- [Exercise instructions]:
Please state how many lines of the data below contain the word "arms", offering nothing besides the number.

- [Supplied information]:
● ● ●

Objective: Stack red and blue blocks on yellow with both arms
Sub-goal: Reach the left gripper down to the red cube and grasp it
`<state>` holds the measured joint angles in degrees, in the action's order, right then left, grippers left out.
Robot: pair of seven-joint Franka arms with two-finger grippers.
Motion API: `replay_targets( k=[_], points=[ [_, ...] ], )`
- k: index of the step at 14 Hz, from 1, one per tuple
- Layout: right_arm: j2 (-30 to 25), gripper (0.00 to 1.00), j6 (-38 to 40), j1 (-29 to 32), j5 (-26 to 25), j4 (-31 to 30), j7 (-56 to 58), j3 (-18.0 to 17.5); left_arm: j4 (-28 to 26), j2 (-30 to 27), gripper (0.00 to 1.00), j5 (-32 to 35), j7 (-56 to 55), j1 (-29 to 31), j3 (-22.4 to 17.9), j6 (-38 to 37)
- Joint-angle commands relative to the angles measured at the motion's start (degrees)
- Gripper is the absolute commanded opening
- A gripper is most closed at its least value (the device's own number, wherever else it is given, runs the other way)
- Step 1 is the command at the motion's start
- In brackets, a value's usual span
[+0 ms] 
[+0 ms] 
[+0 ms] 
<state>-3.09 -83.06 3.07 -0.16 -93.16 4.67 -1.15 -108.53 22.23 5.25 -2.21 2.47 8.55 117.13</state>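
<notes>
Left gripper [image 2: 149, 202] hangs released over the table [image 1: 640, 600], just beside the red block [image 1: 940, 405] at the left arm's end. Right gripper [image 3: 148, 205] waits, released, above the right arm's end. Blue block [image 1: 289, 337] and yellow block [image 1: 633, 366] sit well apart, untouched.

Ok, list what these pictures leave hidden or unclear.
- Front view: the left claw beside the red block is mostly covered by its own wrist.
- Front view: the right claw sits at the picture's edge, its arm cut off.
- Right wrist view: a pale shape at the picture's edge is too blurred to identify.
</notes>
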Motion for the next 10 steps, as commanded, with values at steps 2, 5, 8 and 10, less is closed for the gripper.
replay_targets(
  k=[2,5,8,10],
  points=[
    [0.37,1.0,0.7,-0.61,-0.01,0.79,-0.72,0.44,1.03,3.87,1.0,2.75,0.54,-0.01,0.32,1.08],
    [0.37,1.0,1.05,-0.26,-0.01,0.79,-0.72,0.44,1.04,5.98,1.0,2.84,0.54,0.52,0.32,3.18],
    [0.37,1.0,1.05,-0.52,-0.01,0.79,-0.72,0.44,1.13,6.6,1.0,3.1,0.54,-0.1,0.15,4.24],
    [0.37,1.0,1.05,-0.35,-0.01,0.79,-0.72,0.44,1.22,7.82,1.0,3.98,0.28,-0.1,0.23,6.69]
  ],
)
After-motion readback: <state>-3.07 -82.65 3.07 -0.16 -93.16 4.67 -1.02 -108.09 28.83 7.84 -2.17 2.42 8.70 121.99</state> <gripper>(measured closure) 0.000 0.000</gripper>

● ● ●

- [Exercise solution]:
2